Pure sky—the opening was the roof.
I didn’t mind heights—not when I was on a diving board and there was a lake under me at camp. But a roof I didn’t know and a boy I didn’t know? Nope. “I’ll stay here,” I said, white-knuckling the metal ladder.
He kneeled on the roof, his chinos grinding into the tar, and stuck his head back inside. “C’mon,” he insisted. “Are you scared?”
“I’m not scared. I’m not petrified.” It was suddenly a jillion degrees.
“You don’t have to do this—lots of people turn around right here.”
That did it. I hauled myself up to the roof, which was flat, at least. But it was gusty and loud up there in the great expanse of air. The rotunda looked a mile away.
“Just stay away from the edge, Ruth Robb,” Max said.
“Helpful.” I took a step, intending to take another. But then I lay down on the surprisingly smooth pebbles on top of the tar. I imagined I was sunning myself, trying to feel familiar and safe. Even perfectly prone, the breeze was biting. I closed my eyes. The sun looked purple from the inside of my eyelids.

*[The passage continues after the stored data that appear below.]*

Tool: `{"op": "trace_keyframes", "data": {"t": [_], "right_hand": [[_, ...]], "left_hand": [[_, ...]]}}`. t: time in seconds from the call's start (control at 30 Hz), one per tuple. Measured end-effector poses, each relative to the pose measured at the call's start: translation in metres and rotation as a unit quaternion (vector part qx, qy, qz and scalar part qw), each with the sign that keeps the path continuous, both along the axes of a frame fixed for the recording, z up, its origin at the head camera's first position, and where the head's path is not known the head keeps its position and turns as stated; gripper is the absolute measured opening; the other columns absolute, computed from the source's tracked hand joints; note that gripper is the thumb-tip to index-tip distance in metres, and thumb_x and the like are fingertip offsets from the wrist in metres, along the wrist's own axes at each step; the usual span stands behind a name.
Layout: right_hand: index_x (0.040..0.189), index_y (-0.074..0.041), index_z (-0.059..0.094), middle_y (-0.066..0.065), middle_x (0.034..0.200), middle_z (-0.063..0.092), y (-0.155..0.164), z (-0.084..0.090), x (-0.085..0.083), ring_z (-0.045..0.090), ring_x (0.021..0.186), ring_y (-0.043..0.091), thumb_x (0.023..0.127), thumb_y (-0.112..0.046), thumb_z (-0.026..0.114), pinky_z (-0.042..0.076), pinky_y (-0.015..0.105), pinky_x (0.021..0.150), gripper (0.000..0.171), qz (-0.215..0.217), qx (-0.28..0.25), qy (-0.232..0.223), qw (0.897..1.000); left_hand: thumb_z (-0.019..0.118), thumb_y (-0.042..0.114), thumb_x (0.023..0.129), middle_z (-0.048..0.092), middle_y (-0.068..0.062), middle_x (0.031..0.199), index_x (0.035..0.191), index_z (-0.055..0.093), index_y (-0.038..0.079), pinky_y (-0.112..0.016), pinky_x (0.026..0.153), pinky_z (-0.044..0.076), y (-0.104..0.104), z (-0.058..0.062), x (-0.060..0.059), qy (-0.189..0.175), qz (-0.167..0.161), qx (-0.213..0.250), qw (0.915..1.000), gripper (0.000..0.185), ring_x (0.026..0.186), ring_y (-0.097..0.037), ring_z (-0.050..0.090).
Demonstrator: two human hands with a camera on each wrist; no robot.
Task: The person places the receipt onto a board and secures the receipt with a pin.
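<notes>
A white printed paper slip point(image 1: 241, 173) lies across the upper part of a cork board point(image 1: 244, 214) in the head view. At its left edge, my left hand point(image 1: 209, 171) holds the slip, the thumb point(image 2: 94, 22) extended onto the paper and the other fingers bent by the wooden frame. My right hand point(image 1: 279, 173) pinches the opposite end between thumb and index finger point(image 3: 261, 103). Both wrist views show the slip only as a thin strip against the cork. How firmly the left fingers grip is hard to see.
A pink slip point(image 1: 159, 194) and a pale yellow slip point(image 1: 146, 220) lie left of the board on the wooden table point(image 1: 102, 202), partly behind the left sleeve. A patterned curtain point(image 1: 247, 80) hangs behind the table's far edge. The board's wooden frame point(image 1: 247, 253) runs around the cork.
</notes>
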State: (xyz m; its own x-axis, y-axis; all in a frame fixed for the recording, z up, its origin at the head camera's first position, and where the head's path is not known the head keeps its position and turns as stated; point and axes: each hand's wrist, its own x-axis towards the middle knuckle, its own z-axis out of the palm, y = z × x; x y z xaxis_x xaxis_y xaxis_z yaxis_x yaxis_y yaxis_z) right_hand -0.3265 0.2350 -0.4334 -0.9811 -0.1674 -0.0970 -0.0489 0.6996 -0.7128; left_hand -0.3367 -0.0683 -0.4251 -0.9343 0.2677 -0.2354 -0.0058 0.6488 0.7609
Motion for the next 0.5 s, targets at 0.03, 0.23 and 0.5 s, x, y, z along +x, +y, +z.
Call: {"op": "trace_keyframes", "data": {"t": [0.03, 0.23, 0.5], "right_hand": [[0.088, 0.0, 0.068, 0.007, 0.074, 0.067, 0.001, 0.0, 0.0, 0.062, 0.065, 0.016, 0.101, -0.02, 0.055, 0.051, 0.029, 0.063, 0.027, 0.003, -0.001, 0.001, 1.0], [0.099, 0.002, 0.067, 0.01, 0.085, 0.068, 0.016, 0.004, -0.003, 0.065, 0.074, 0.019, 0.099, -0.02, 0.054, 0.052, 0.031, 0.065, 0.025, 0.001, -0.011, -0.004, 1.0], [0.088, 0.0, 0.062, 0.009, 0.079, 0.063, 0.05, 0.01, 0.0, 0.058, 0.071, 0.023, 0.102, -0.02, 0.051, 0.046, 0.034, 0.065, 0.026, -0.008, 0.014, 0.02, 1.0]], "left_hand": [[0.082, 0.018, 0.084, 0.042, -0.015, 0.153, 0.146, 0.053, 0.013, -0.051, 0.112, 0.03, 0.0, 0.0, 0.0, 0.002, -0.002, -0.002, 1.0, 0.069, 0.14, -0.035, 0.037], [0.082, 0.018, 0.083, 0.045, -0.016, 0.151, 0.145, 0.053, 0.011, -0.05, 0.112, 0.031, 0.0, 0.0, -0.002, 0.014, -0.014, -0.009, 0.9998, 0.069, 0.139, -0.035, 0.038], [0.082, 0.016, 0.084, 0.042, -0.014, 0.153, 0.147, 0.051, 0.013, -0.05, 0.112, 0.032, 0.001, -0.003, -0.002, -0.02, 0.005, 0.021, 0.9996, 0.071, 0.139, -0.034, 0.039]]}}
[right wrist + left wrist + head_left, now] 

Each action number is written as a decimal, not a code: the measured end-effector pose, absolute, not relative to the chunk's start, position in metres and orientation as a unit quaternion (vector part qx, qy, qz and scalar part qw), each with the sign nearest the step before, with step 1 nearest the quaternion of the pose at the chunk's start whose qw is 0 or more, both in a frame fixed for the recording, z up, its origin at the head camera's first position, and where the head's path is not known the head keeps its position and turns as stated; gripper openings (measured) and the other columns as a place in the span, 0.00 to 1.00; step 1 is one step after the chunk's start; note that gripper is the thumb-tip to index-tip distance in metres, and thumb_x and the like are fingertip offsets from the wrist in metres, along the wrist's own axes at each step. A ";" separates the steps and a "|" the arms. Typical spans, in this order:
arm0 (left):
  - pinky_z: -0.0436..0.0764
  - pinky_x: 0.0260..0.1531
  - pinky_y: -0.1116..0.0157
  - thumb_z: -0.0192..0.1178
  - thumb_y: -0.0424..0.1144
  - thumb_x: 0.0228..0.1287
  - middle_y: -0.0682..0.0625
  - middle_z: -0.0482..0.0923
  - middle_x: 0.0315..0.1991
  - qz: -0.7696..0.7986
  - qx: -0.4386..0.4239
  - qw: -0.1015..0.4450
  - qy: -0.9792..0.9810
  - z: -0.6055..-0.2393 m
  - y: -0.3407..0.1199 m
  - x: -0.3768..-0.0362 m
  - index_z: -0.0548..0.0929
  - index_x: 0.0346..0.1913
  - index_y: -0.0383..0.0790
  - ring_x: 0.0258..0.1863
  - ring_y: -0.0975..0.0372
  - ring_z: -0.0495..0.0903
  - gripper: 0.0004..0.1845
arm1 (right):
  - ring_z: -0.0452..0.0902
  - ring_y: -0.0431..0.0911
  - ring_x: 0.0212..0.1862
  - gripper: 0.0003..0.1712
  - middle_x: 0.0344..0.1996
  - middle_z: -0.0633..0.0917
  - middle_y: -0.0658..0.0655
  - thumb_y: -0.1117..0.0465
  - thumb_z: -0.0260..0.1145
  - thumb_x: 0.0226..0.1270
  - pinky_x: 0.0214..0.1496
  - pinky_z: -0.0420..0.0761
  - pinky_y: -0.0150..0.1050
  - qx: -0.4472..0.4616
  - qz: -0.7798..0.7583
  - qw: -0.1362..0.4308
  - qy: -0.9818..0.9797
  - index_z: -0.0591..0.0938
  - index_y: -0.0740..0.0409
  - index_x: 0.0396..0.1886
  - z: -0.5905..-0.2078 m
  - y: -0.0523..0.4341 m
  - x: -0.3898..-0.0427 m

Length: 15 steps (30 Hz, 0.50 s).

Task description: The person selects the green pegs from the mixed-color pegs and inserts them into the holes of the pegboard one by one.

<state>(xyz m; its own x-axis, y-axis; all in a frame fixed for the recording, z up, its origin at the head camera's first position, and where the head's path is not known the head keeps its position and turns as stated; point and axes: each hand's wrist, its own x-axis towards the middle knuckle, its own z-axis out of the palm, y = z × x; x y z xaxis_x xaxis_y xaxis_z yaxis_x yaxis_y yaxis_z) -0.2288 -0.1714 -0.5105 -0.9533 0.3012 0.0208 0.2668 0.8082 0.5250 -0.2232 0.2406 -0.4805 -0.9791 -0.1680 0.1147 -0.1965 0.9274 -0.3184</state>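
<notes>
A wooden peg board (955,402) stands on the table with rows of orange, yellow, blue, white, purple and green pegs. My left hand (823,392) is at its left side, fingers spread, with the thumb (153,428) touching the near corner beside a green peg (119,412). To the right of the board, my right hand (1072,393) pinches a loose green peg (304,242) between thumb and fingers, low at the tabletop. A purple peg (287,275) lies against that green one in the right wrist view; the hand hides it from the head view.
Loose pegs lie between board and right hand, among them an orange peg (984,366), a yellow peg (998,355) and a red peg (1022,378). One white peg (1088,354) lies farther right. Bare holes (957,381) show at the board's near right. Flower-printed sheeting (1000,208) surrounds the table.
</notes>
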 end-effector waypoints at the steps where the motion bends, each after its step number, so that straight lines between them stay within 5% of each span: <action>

“Okay, we can sit for a second.” I could hear Max settle next to me. I picked up a bunch of pebbles, letting them run through my fingers while looking for my not-afraid-of-heights strength. The sound was pleasing, rhythmic, and then a different sound filled the air. It started quietly, and then it was clear the sound was coming from Max. He was singing. He was singing something soft and smoky and bluesy. I let it wash over me, there on the pebbly, too-open roof. I didn’t want to ask Max what the song was; surely, I should already know. But then I sat up and asked anyway.
“Good, right?” he said. “McKinley Morganfield, better known as Muddy Waters. I’ve worn his album out.”
That bit of honesty, and that bit of blues—it was a push. I stood up and followed Max over, way over, to a swinging ladder with toothpick stairs that led to a rotunda with a copper cherry on top.
And then we were inside the dome, ringed by stained glass, miniature versions of the beauties below.
It was a View-Master view, not like New York at all. In New York, everything was foreground. You couldn’t step back and see it all. Here, there were medium-sized buildings of medium-sized shapes—no jaw-dropping Empire State, no glittering Chrysler.
Here, there were treetops and sky, wide brushes of green and blue, oceans of openness. Here, there was room in the air for clouds, for possibility.
“It’s pretty,” I said.
“Not underneath, it’s not. Underneath, it’s repugnant,” Max said.
“You’re so irritating,” I said, though possibly not out loud.
“Look down at the Fox Theatre.” He pointed slightly to the left, where I couldn’t actually see a theater, just a bunch of rooftops through a shaft of cobalt blue. “Did you know the Fox has a Jim Crow balcony?”
“I’m not even sure who Jim Crow is.”
Max ran his hands through his in-need-of-a-cut hair. “Tell me you’re kidding.”
“I’ve heard people talk about it,” I said. “Of course.” I’d bet a hundred bucks my ears were turning red.
“Jim Crow is based on an old blackface caricature, not an actual person.” His tone was know-it-all again. “Jim Crow laws deny basic rights to blacks. It’s ‘separate but equal.’ Do you think whites and blacks can’t share the same movies, restaurants, water fountains, elevators, parks, schools, streetcars, buses? Do you think that’s equal?”
“I think that’s idiotic.” My fingers were sweaty—the heat, maybe, or the lecture, or the truth of Jim Crow, which I’d known about only by osmosis before; no one had spelled it out so clearly, ever. I rubbed my hands up and down my minty dress, leaving little splotches. “But you like hearing your own voice, don’t you?” I said.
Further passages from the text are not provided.